Catonsville Residents Love Their Gardens
Residents use landscape design skills to accent their gardens.
Catonsville is a town of gardens. Look any direction, up and down our streets, and there will be a pretty vista worth pausing to take a look.
One of the newest gardens in this lovely town, or village, if you like the sound of that, is the one along the side of our Chamber of Commerce building. It looks like it grew to maturity overnight and is called Amy's Garden.
Amy Wieland has always loved gardens and gardening. I met her after her home garden was on the 2008 Garden Tour sponsored by the Catonsville Historical Society. It was during that tour that I took lots of photos and asked some of the gardeners what they thought of me painting a picture of their garden and putting it in a book. Based on their positive responses, I spent the next two years on this project!
A collection of pots, filled with assorted plants, on Amy's back porch, was my choice of one view to paint. At that time, I had no idea what the small tree in the largest pot was.
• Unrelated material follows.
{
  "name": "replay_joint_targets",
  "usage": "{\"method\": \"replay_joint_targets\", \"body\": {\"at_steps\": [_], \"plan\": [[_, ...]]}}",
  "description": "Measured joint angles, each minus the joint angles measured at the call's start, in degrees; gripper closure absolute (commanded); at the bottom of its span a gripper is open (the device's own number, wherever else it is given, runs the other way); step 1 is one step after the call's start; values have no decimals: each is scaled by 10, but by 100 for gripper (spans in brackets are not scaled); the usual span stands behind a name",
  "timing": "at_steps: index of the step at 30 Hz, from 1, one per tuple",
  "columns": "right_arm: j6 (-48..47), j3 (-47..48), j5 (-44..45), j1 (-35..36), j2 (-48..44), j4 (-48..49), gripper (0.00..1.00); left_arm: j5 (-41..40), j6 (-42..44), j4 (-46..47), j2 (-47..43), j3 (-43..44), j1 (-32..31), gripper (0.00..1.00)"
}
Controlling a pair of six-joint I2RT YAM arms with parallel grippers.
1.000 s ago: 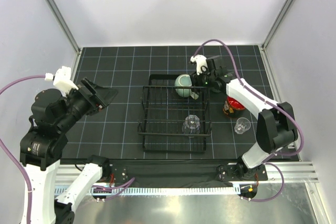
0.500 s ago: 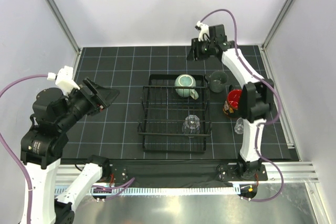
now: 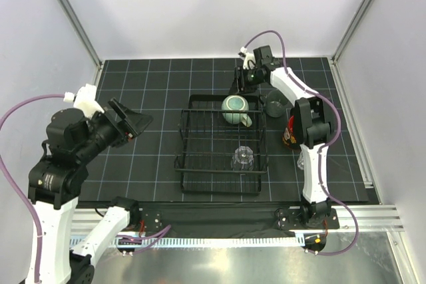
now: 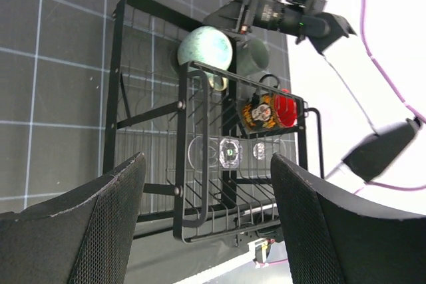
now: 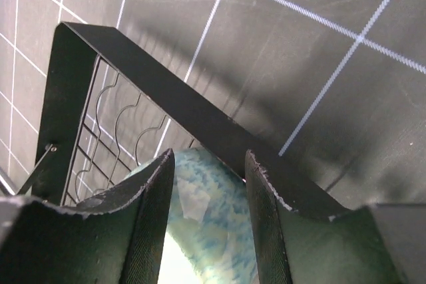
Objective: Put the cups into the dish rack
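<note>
Black wire ahead of the left gripper (image 4: 208,159): that was the dish rack (image 3: 183,139), and the gripper's fingers stood wide apart with nothing between them. Nearest to it inside the rack sat a clear glass (image 3: 242,159). Off beyond that, outside the rack wall, was a second clear glass (image 4: 259,150), and just past it the skull-print cup (image 4: 266,111), red inside showing. Further on, the right gripper (image 5: 208,157) hung over the rack's far rim with its fingers parted. The speckled pale-green mug (image 3: 233,108) lay directly beneath the gap, inside the rack, and no contact showed. Beside that gripper, on the table outside the rack, waited the dark grey-green mug (image 3: 274,102).

By my count, two of five were loaded and three were left to go. From above, the right arm covered most of the second glass and part of the skull-print cup. Whether the pale-green mug sat upright or tipped I couldn't tell.
</note>
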Motion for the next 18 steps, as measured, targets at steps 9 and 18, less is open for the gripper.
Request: {"method": "replay_joint_targets", "body": {"at_steps": [9, 18], "plan": [[0, -106, 2, 11, -79, 41, 50, 0, 0, -11, 30, -3, 0, 27], [2, -116, 5, 30, -102, 17, 46, 2, 0, -15, 25, -7, 0, 27]]}}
When I interviewed her I learned that it had grown from a clipping from her Grandmother's lemon tree. She told me the many white blossoms would become lemons. Then she brought out a super large lemon from her refrigerator to show me a sample. Amy had much to say about growing things.
I learned that she had a background in landscape design, having taken courses from George Washington University when she and Mark lived in Silver Spring. She recently has earned the title of Master Gardener from completing the very extensive Baltimore County Master Gardening Program. Included in this commitment is volunteer work, which includes maintaining her own Amy's Garden at the corner of Frederick and Melvin Avenue.
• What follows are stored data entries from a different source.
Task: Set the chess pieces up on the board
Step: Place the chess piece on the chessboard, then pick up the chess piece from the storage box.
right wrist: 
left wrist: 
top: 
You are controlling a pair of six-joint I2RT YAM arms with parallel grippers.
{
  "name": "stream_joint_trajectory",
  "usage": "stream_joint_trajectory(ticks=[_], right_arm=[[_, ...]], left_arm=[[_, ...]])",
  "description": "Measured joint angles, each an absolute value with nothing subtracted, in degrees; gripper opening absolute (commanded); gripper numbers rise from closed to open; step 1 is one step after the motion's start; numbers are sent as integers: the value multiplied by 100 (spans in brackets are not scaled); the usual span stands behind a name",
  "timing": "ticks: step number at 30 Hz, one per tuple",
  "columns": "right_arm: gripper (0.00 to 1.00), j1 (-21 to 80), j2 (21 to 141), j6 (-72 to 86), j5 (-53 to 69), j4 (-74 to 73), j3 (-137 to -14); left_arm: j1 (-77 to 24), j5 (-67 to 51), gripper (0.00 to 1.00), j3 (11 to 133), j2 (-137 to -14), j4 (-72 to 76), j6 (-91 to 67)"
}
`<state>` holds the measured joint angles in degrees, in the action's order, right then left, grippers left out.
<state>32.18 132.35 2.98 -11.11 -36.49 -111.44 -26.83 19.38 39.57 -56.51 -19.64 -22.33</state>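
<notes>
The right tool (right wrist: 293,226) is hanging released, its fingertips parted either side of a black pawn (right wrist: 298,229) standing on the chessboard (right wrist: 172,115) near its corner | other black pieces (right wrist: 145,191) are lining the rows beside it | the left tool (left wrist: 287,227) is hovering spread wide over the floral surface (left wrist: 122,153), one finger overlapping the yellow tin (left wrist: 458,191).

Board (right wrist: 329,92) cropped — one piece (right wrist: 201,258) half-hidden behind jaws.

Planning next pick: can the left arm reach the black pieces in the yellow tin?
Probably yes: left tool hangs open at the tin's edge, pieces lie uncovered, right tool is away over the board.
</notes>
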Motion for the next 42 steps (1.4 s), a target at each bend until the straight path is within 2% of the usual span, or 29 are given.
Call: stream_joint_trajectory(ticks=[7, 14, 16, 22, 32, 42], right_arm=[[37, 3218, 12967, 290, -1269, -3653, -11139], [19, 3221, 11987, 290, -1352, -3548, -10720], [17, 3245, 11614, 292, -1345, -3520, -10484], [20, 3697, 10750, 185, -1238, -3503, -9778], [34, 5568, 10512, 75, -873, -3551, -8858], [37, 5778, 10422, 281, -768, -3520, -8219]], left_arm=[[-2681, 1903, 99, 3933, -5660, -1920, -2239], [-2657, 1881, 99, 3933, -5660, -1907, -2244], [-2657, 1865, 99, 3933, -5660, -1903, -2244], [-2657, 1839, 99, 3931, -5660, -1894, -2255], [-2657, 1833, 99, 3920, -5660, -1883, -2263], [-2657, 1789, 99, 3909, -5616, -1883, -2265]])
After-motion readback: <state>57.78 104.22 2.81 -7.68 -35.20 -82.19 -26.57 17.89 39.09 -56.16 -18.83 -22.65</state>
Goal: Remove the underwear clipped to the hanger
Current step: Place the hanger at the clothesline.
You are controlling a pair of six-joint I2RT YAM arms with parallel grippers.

Amy's new, local business, called Amy's Garden Designs, is intended for small scale designs. She said she doesn't do patios or walls. But she does believe in container gardens which require little work, and can be placed anywhere. She recently told me that this is the time of year to start planning next Spring's plantings. What a lovely cold weather past time: to envision next year's pretty and restful garden with drawings, plant selections and garden design ideas. For assistance, contact Amy: email@example.com.
Just down a side street, between Frederick and Edmondson Avenue, and backing up to the neighborhood trail, is a shaded garden that another trained gardener opened to visitors during the 2008 Garden Tour. Meeting Nancy Foster was like meeting an old friend.
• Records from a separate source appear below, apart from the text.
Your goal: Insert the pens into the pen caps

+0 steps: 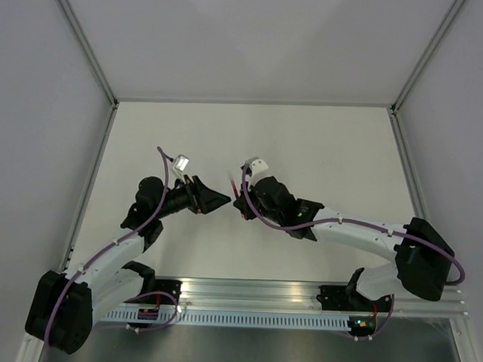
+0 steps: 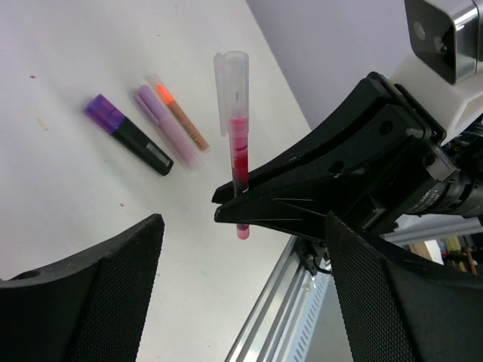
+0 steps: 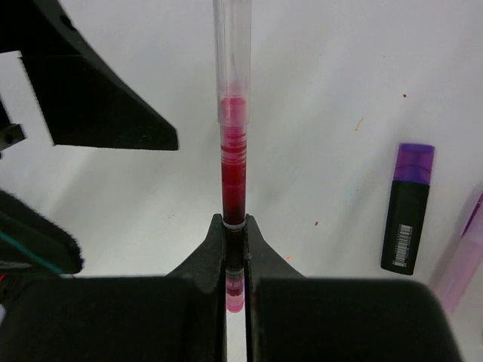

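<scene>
Above the surface (image 2: 68,204), near its middle, a red pen (image 3: 233,162) is being gripped by the right claw (image 3: 234,226). The claw's fingers are being pressed shut on the lower barrel, and a short pink end is being shown below them. The pen is being held upright in the right wrist view, and its upper end is being covered by a clear cap (image 3: 231,53). The left claw (image 1: 217,200) is being held just beside it, tip toward tip with the right one, with its fingers (image 2: 90,294) spread wide and nothing being grasped between the pads. Three other pens are being carried side by side by the surface, apart from both claws. A black marker (image 2: 128,134) with a purple end is being flanked by a lilac pen (image 2: 167,127) just beside it, and an orange pen (image 2: 181,115) is being shown close against the lilac one. Whether those two are touching cannot be told.
</scene>
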### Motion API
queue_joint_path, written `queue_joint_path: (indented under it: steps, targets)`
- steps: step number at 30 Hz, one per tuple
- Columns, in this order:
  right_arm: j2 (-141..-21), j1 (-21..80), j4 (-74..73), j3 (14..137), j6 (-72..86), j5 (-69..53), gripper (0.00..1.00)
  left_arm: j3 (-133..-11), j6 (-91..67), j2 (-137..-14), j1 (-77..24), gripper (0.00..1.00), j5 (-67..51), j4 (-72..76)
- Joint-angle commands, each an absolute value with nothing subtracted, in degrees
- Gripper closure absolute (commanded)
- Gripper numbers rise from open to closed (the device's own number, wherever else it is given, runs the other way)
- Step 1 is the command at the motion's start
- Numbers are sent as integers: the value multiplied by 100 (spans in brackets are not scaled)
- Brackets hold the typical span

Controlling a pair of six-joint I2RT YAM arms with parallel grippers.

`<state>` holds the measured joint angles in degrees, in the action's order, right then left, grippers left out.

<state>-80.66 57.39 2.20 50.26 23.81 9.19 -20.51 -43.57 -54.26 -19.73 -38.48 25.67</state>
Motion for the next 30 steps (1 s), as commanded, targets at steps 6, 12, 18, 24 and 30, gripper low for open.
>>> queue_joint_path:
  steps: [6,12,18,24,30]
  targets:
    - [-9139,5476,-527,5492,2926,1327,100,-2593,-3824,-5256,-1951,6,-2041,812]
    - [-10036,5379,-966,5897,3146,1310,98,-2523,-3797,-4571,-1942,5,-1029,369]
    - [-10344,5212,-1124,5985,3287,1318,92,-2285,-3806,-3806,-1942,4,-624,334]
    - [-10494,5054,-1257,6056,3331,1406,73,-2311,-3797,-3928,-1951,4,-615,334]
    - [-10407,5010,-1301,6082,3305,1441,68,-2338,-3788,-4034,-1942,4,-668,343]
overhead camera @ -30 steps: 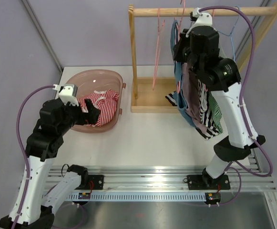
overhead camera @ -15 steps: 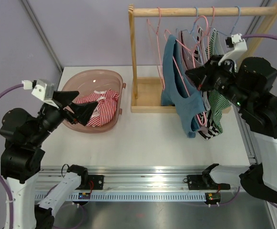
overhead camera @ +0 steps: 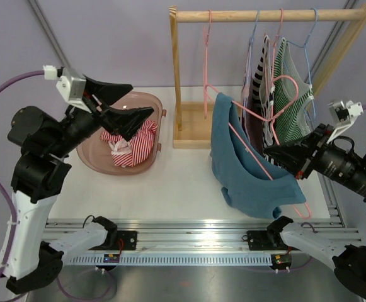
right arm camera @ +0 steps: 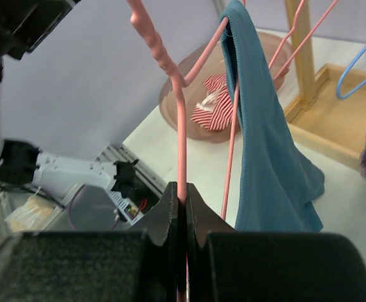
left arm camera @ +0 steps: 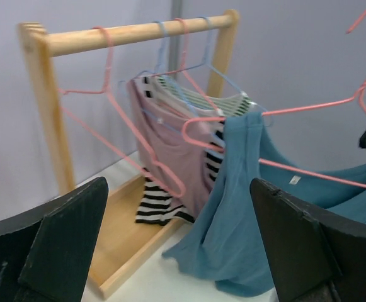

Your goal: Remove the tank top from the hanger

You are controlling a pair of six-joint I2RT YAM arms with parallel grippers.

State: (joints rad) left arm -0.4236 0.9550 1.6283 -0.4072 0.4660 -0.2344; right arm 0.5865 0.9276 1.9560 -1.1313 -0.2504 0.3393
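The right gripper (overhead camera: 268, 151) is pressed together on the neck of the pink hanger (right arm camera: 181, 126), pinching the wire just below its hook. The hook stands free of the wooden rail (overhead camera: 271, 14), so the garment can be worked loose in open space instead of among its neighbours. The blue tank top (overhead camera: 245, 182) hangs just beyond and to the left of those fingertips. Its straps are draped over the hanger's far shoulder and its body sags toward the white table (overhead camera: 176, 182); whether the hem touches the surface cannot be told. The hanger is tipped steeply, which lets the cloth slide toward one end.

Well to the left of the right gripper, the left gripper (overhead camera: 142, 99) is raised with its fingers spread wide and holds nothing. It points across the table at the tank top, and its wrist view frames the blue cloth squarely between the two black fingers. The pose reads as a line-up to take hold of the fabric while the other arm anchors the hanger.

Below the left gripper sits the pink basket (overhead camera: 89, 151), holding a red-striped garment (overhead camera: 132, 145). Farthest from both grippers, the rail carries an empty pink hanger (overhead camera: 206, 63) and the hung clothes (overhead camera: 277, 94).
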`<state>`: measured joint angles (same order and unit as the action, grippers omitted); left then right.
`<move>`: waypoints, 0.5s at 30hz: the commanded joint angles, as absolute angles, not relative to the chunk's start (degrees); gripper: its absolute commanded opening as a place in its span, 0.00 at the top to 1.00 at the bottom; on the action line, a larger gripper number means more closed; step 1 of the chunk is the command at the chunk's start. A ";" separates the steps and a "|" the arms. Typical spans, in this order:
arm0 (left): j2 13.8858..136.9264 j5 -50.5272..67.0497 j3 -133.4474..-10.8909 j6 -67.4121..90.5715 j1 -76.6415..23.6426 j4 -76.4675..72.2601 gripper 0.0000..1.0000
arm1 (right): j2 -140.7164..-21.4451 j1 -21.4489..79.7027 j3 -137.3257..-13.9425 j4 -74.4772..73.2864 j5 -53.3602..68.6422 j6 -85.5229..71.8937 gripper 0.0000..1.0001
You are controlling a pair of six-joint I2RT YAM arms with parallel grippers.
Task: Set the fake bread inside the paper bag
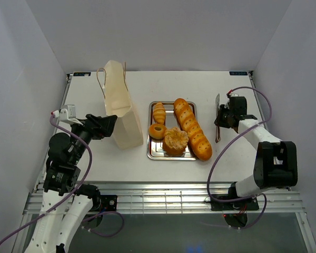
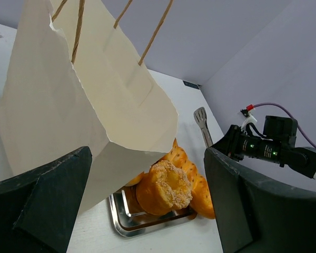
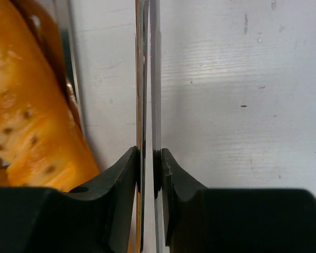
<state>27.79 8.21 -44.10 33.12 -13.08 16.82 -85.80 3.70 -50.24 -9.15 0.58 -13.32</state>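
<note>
The fake bread lies on a silver tray (image 1: 171,157): a long baguette (image 1: 191,128), a round bun (image 1: 175,141), a ring doughnut (image 1: 157,130) and a small ridged roll (image 1: 159,113). The cream paper bag (image 1: 120,108) stands left of the tray, its string handles up. My left gripper (image 1: 109,125) is open beside the bag's lower left side; in its wrist view the bag (image 2: 95,105) fills the space ahead, with the bun (image 2: 163,187) behind it. My right gripper (image 3: 147,163) is shut on the metal tongs (image 3: 147,79), right of the baguette (image 3: 26,121).
The tongs (image 1: 217,113) lie lengthwise on the table right of the tray, near the right wall. White walls close in the table on three sides. The tray's rim (image 2: 131,224) sits just behind the bag's foot.
</note>
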 commanded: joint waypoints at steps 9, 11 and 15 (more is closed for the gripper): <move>29.71 9.05 -54.66 33.22 -13.36 21.36 0.02 | -76.56 2.02 -52.21 -14.41 18.10 -13.10 0.56; 29.79 9.14 -55.63 33.22 -13.27 21.88 0.02 | -75.16 1.76 -51.42 -14.59 19.77 -13.27 0.51; 29.71 9.05 -56.34 33.22 -13.27 22.41 0.02 | -73.92 1.50 -50.98 -15.12 21.53 -13.10 0.49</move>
Nancy gave out a five-page list, single spaced, identifying her plant 'children.' And before we left she handed out seedlings of yellow coradylis that were from her plants and are now in bloom . She also gave Celadine poppy plants that have spread and flowered for twenty years in her shaded garden but the heat this past summer stymied the usual yellow glow, resembling buttercups.
Several years ago, Nancy and a former neighbor attended a landscape design two-year course at GW in D.C.. She said it was really tough and more demanding than the masters she earned in social work. The result is that she is a pro at growing things.
Her knowledge and preference in plants lead her to "solid plants, not fussy nor delicate ones", and she mentioned hostas as her favorites. She only has 18 varieties including the European ginger hosta which came from her mother's garden and her Grandmother's garden before that.
Raking leaves time is here and Nancy mulches hers over and over again with her lawn mower. Then they are put in one of two 6-by-6 compost bins she built years ago. They are left to rest while the second bin,filled last year, has become nutrient filled mulch to be used next spring.
Nancy and her husband, Rick, came to Catonsville 20 years ago, straight from graduating from a Ohio College. They feel lucky to have moved into such a beautiful area and friendly neighborhood. Parties, with all neighbors invited, have been enjoyed through the years including on New Year's Eve and an Easter Egg Roll for the children.
And gardens are shared! Nancy's former neighbor and she both got poison ivy clearing the mess of shrubs and weeds that filled the space between their two driveways. But then, together, they planted a common garden. Now Kathleen Karr continues this joint effort since she moved in next door.